Which of the lines below holds the string "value"? Copy every line that does.

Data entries
---*---
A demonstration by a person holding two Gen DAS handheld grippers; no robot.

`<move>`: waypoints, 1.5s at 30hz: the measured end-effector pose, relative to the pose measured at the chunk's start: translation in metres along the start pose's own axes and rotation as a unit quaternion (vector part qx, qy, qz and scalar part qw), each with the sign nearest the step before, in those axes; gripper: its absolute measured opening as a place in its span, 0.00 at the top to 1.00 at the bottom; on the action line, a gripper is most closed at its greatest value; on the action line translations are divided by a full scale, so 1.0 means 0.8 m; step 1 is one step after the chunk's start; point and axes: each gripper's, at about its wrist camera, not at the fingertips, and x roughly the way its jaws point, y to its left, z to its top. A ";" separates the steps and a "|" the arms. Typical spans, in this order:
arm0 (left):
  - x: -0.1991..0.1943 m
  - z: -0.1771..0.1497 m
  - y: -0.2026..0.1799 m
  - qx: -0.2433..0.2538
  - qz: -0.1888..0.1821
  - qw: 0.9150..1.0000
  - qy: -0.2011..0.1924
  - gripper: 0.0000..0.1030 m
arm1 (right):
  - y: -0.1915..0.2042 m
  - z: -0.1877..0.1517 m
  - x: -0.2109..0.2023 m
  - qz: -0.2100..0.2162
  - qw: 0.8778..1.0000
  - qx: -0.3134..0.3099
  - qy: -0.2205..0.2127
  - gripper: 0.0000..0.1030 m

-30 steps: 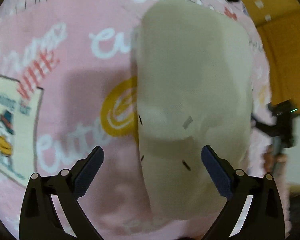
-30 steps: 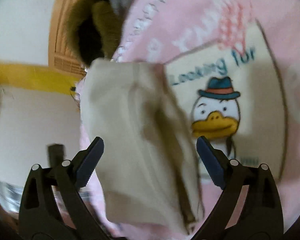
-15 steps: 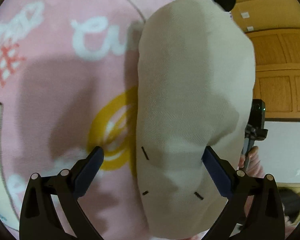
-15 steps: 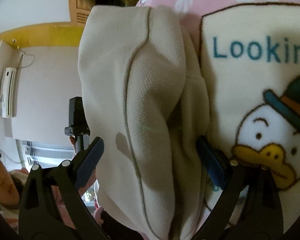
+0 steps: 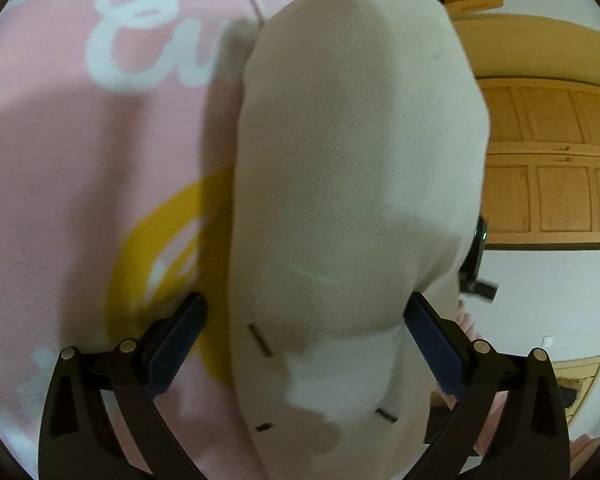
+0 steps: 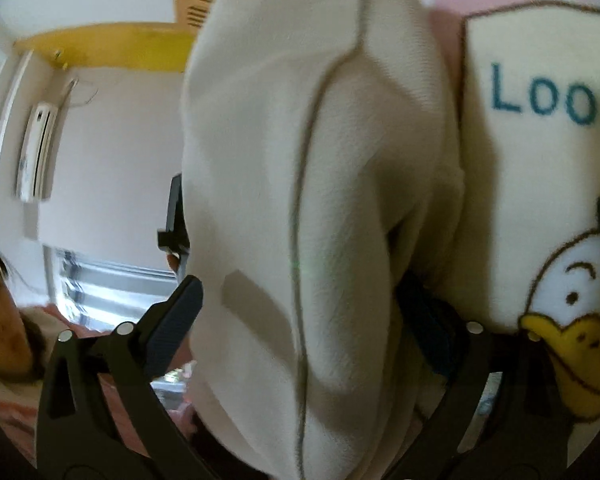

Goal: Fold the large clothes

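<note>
Cream garment [image 5: 352, 184], folded, lay on a pink printed blanket [image 5: 80, 184] between both wide-open tools, left tool [image 5: 304, 340] and right tool [image 6: 296, 312], whose jaws had just widened; neither gripped it.

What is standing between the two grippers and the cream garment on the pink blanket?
Nothing visible. The cream garment already lies between the open jaws of the left gripper and the right gripper, on the pink blanket; the right jaws have just been opening.

left gripper [image 5: 304, 344]: black forked arms | silver rivets | ribbed navy pads [image 5: 176, 344] || right gripper [image 6: 300, 322]: same black arms, rivets, navy pads
</note>
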 end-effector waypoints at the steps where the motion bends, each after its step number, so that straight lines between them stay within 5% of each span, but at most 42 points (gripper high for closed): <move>1: 0.004 -0.001 -0.006 0.004 -0.001 1.000 -0.002 0.07 | 0.006 -0.002 0.002 -0.016 1.000 -0.016 0.000 0.06; 7: 0.023 -0.003 -0.043 0.032 0.047 0.998 -0.014 0.13 | 0.031 0.008 0.019 -0.090 0.996 0.008 -0.009 0.08; 8: 0.022 -0.006 -0.046 0.033 0.056 0.998 -0.021 0.16 | 0.035 0.007 0.021 -0.097 0.995 0.010 -0.010 0.13; 10: 0.026 -0.016 -0.055 0.037 0.079 0.996 -0.033 0.24 | 0.038 0.004 0.024 -0.109 0.994 0.016 -0.015 0.41; 19: 0.045 -0.034 -0.098 0.054 0.148 0.986 -0.049 0.38 | 0.049 -0.007 0.034 -0.130 0.988 0.053 -0.062 0.65; 26: 0.037 -0.038 -0.130 0.066 0.161 0.984 -0.043 0.40 | 0.056 -0.023 0.025 -0.084 0.986 0.086 -0.115 0.75; 32: -0.025 -0.028 -0.133 0.094 0.180 0.978 -0.044 0.41 | 0.083 -0.048 0.020 -0.050 0.984 0.092 -0.141 0.77; 38: -0.059 -0.049 -0.198 0.146 0.181 0.972 -0.040 0.41 | 0.141 -0.094 -0.010 -0.001 0.972 0.091 -0.217 0.77; 45: -0.085 -0.105 -0.308 0.249 0.180 0.951 -0.030 0.40 | 0.199 -0.150 -0.116 -0.003 0.950 0.070 -0.305 0.77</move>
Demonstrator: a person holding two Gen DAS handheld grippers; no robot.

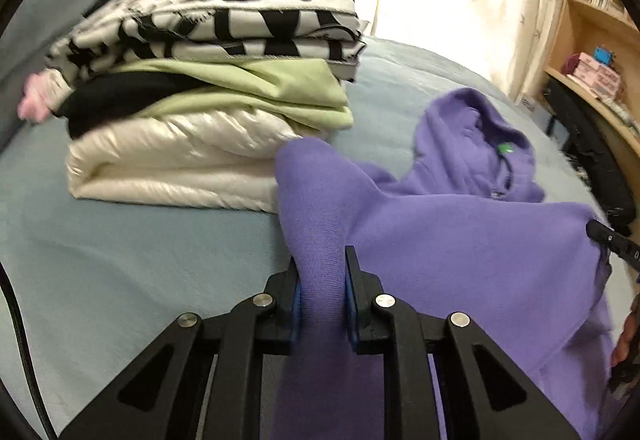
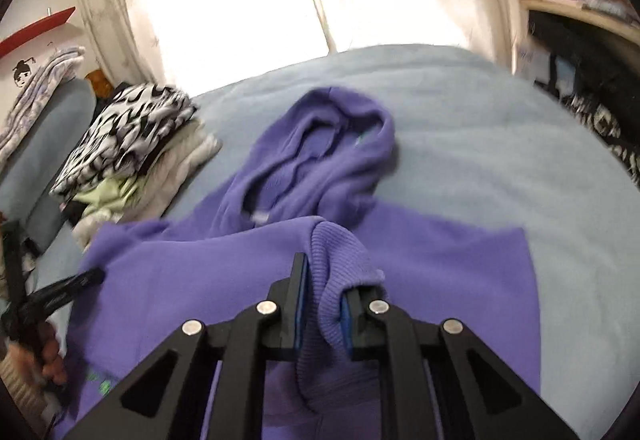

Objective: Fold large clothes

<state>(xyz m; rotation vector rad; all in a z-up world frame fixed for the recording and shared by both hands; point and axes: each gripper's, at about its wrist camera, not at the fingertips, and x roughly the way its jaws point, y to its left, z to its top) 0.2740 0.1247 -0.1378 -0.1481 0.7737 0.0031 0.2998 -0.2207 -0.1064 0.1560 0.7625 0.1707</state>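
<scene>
Fingers of the left gripper (image 1: 322,272) and right gripper (image 2: 340,280) are clamped on the purple fleece hoodie (image 2: 240,272), left on plain fabric, right on a ribbed edge. Several garments are already stacked (image 1: 208,88) on the pale blue bed (image 1: 120,260); the hoodie's fold is judged underway, not finished.

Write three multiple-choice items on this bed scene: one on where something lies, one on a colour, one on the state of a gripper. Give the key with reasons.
1. Where is the stack of folded clothes relative to the hoodie in the left wrist view?
A. left of it
B. on top of it
C. right of it

2. What colour is the hoodie?
A. green
B. purple
C. red

3. What is the left gripper doing?
A. open over bare bedcover
B. clamped on hoodie fabric
C. holding a book

Key: 1 A, the stack sits on the blue bedcover toward the picture's left. 2 B, the fabric is purple throughout. 3 B, a purple fold is pinched between its pads.
</scene>
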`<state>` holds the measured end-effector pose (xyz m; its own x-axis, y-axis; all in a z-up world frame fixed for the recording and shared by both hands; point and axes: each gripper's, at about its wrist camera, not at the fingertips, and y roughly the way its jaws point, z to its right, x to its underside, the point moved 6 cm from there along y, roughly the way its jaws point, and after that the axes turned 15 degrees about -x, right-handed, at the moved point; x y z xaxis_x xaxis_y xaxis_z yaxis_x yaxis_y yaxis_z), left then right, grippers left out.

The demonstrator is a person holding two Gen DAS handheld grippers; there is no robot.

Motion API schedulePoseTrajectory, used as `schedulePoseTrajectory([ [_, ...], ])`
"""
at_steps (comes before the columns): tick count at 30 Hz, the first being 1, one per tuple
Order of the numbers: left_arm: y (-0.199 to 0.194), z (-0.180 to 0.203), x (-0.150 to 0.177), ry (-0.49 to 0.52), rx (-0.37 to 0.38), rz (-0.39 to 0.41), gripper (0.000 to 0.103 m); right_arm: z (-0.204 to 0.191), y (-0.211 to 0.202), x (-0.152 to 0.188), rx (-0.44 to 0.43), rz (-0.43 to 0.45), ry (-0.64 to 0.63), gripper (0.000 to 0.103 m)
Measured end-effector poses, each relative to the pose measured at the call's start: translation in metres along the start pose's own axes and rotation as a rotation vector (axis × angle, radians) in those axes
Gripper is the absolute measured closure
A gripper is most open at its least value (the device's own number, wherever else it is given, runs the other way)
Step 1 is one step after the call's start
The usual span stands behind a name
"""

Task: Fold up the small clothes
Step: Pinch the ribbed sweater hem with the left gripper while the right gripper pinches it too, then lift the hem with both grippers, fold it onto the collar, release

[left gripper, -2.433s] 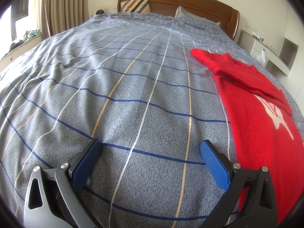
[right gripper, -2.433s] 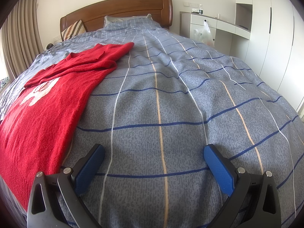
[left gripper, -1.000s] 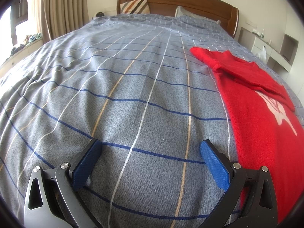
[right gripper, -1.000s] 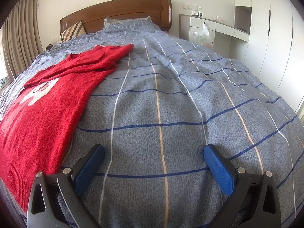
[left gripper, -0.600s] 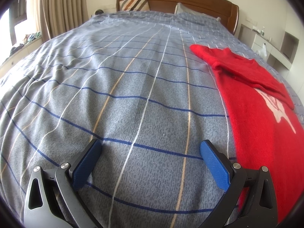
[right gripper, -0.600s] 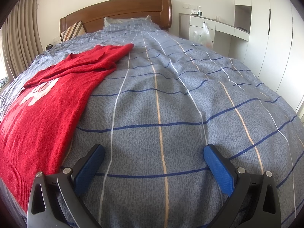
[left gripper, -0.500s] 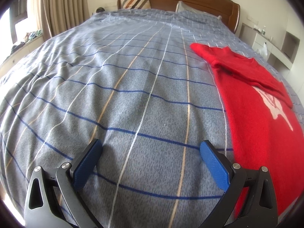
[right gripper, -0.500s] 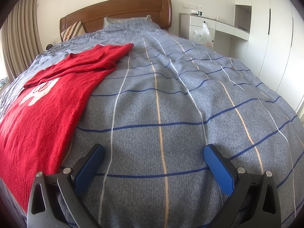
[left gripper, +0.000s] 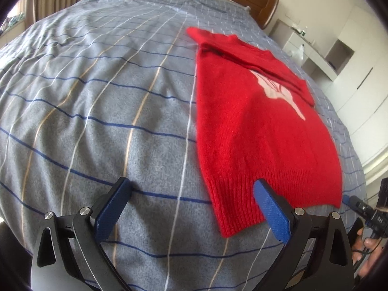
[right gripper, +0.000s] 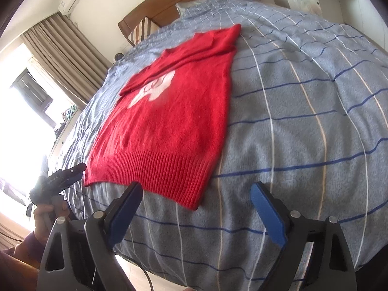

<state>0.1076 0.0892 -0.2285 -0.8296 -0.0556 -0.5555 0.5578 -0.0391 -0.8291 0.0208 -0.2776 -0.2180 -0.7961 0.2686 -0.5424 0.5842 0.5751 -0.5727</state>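
Note:
A red knitted sweater (left gripper: 254, 126) with a white motif lies flat on the bed, its sleeves folded across the chest and its ribbed hem (right gripper: 155, 172) nearest me. My left gripper (left gripper: 191, 203) hovers over the hem's left corner, jaws wide and closing, with the corner lying below and between them but no pad touching it. My right gripper (right gripper: 194, 203) hovers over the hem's right corner (right gripper: 194, 201) in the same way, jaws closing, nothing pressed.
The bed carries a grey-blue checked cover (left gripper: 97, 97); pillows and a wooden headboard (right gripper: 155, 9) stand at the far end. White cabinets (left gripper: 339, 55) line the right wall, curtains (right gripper: 65, 55) and a window the left. A hand (right gripper: 43, 218) holds the other gripper's handle at the bed's foot.
Both grippers have swung inward toward the sweater and tilted down; its hem corners now lie under the jaws. Both pairs of jaws have narrowed slightly.

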Motion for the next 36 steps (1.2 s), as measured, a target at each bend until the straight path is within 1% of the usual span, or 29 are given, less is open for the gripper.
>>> schedulePoseTrajectory([
  [1, -0.002, 0.004, 0.0, 0.011, -0.002, 0.005, 0.016, 0.001, 0.004, -0.001, 0.006, -0.003, 0.009, 0.025],
  [2, -0.003, 0.007, 0.0, 0.017, 0.003, 0.002, 0.022, 0.001, 0.008, -0.003, -0.011, -0.004, 0.029, 0.032],
  [3, -0.004, 0.01, -0.001, 0.025, 0.007, -0.003, 0.032, 0.0, 0.013, -0.004, -0.044, -0.012, 0.055, 0.037],
  [4, -0.004, 0.013, 0.0, 0.037, 0.013, -0.008, 0.036, -0.001, 0.017, -0.006, -0.072, -0.03, 0.074, 0.055],
  [5, -0.003, 0.016, 0.0, 0.053, 0.014, -0.013, 0.056, -0.002, 0.025, -0.006, -0.08, -0.06, 0.084, 0.082],
  [6, -0.003, 0.019, 0.003, 0.067, 0.011, -0.022, 0.095, -0.002, 0.031, -0.005, -0.052, -0.088, 0.081, 0.1],
  [7, -0.002, 0.019, 0.005, 0.065, 0.017, -0.038, 0.1, 0.001, 0.033, -0.004, -0.011, -0.105, 0.071, 0.099],
  [9, -0.005, 0.014, 0.006, 0.028, 0.041, -0.047, 0.101, 0.004, 0.029, -0.003, 0.017, -0.117, 0.074, 0.099],
  [12, -0.014, 0.008, 0.012, 0.019, 0.054, -0.046, 0.102, 0.011, 0.01, -0.001, 0.075, -0.102, 0.085, 0.1],
  [15, -0.02, 0.009, 0.011, 0.009, 0.066, -0.051, 0.102, 0.014, 0.004, -0.002, 0.06, -0.082, 0.127, 0.1],
  [17, -0.029, 0.01, -0.004, -0.012, 0.093, -0.04, 0.102, 0.011, 0.002, -0.011, 0.027, -0.057, 0.141, 0.1],
  [18, -0.034, 0.011, -0.016, -0.023, 0.111, -0.027, 0.102, 0.008, -0.001, -0.02, 0.0, -0.032, 0.147, 0.1],
  [20, -0.04, 0.014, -0.048, -0.046, 0.147, 0.002, 0.102, 0.002, -0.005, -0.045, -0.049, 0.021, 0.14, 0.1],
  [22, -0.038, 0.019, -0.086, -0.066, 0.171, 0.035, 0.102, -0.003, -0.003, -0.083, -0.077, 0.063, 0.106, 0.1],
  [25, -0.015, 0.034, -0.149, -0.076, 0.161, 0.076, 0.102, -0.004, 0.007, -0.147, -0.088, 0.121, 0.048, 0.1],
  [29, 0.038, 0.061, -0.224, -0.079, 0.107, 0.067, 0.102, 0.016, 0.044, -0.232, -0.073, 0.145, 0.028, 0.1],
  [31, 0.065, 0.07, -0.256, -0.074, 0.067, 0.063, 0.102, 0.033, 0.07, -0.269, -0.06, 0.134, 0.035, 0.1],
  [32, 0.08, 0.075, -0.27, -0.07, 0.048, 0.054, 0.102, 0.041, 0.081, -0.285, -0.049, 0.138, 0.04, 0.1],
  [34, 0.105, 0.08, -0.29, -0.072, 0.014, 0.039, 0.102, 0.056, 0.107, -0.315, -0.04, 0.118, 0.043, 0.1],
  [36, 0.127, 0.083, -0.306, -0.089, -0.01, 0.024, 0.101, 0.073, 0.128, -0.337, -0.027, 0.113, 0.06, 0.099],
])
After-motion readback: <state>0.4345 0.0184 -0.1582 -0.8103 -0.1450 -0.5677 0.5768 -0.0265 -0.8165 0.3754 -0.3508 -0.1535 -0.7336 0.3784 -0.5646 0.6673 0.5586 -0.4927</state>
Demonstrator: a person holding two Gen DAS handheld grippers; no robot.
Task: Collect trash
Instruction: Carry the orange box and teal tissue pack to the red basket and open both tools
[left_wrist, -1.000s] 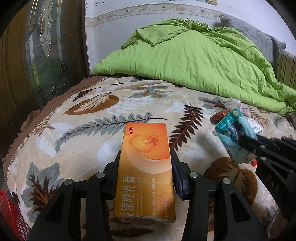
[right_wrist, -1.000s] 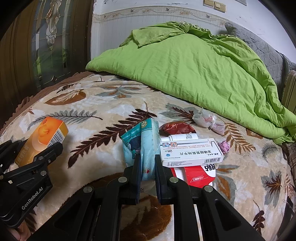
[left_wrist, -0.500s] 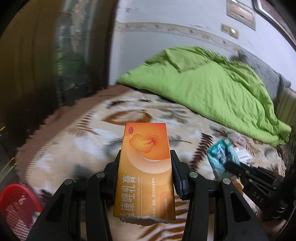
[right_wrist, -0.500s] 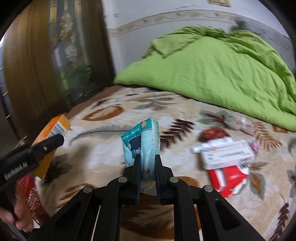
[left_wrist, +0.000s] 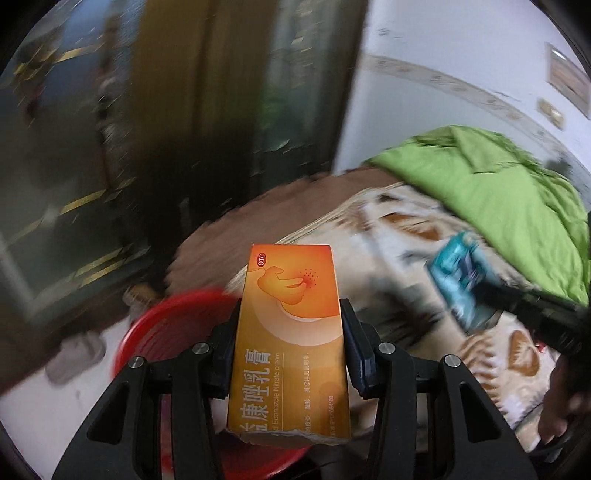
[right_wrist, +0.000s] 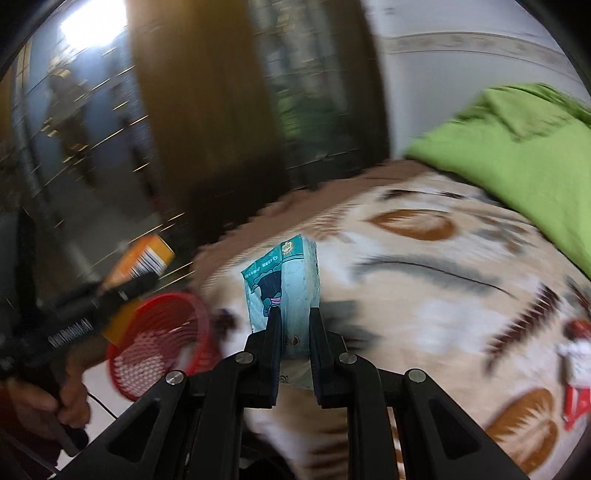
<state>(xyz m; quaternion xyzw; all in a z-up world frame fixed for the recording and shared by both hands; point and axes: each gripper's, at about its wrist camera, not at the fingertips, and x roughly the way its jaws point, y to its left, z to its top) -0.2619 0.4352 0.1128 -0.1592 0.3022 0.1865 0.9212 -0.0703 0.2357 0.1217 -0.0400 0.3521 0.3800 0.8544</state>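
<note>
The orange cardboard medicine box (left_wrist: 291, 339) is the trash in your left gripper (left_wrist: 290, 354). The jaws press on its two long sides and hold it tight. The box stands up between them, with the picture of a hand near the top. It hangs in the air over the round red plastic basket (left_wrist: 155, 328), which sits on the pale floor next to the bed. In the right wrist view the same box (right_wrist: 142, 258) shows at the left, up above the basket (right_wrist: 162, 339), and your left hand (right_wrist: 61, 398) grips the handle under it.

Your right gripper (right_wrist: 293, 321) holds the other bit of trash, a small teal plastic packet (right_wrist: 284, 284) with a cartoon print. The jaws are shut on its lower part and the top sticks up. It is in the air over the edge of the bed, just right of the basket.

The bed has a cream blanket with brown and grey leaves (right_wrist: 443, 280). A bright green quilt (right_wrist: 517, 147) is heaped at the far side. Some red and white packets (right_wrist: 574, 373) lie on the blanket at the right edge, too blurry to tell apart. Most of the room is blurred.
</note>
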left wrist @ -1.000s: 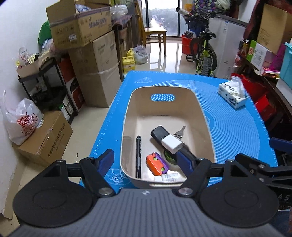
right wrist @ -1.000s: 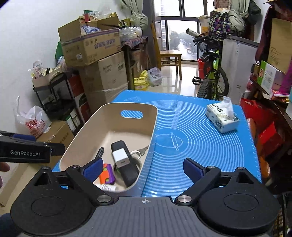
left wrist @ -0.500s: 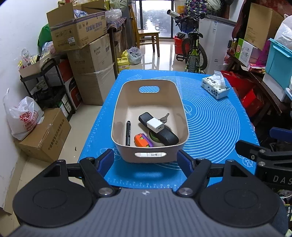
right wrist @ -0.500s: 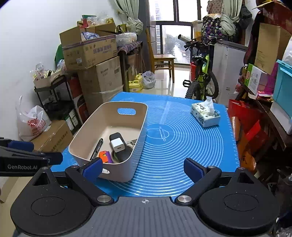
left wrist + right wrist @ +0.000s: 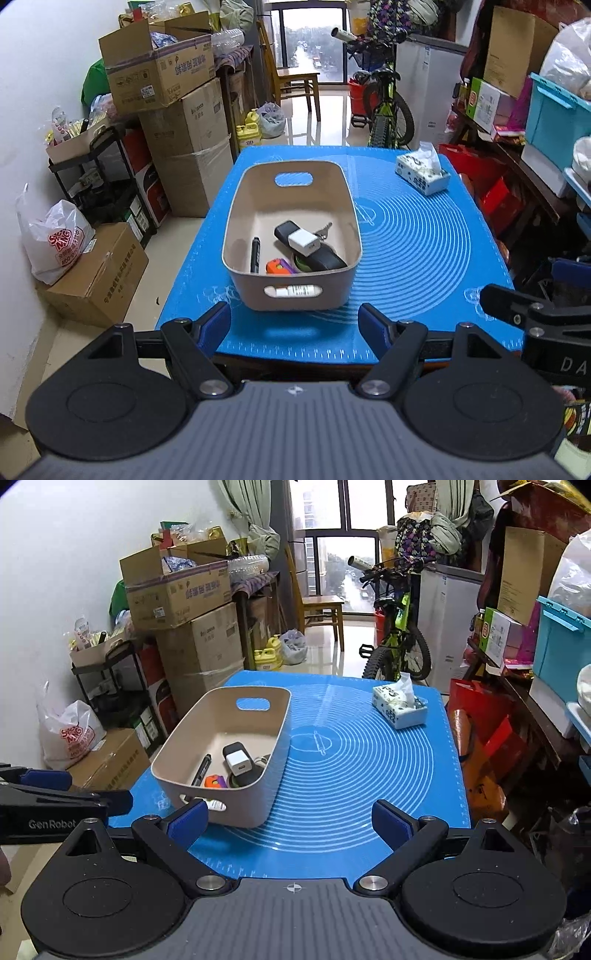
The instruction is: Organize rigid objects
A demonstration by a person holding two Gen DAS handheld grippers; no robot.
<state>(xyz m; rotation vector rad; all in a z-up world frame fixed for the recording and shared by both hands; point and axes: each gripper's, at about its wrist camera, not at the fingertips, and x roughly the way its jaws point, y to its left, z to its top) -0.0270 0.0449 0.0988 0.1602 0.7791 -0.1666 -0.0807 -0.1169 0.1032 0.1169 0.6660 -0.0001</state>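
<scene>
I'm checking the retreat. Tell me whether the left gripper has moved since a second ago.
Yes. The left gripper has backed away from the beige bin: its jaws once flanked the bin's near end, now they sit before the blue mat's front edge.

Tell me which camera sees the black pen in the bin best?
The left wrist view: the pen lies in the bin with nearly all its length showing. In the right wrist view the bin's near wall hides the pen's lower end.

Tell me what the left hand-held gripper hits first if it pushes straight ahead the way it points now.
Probably the near wall of the beige bin, centred between the open fingers of the left hand-held gripper; depth is uncertain, so it might meet the blue mat first.
</scene>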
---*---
Solution>
`<move>`: waypoints, 1.5s at 30hz: the measured end-effector pose, relative to the pose measured at the chunk's start: translation in metres along the start pose's own axes and rotation as a unit quaternion (vector part qx, qy, qz and scalar part qw), each with the sign nearest the step before, in those axes; gripper: its absolute measured opening as a place in its span, 0.00 at the top to 1.00 at the bottom; on the action line, a gripper is most closed at its greatest value; on the action line translations are divided by a full scale, so 1.0 means 0.8 m; step 1 is one step after the chunk's start; point and axes: each gripper's, at about its wrist camera, not at the fingertips, and x roughly the way its jaws point, y to its left, z to its top. A ";" separates the steps and a "|" the arms. Typical spans, in this order:
A gripper is most open at its least value (the device's own number, wherever else it is given, runs the other way)

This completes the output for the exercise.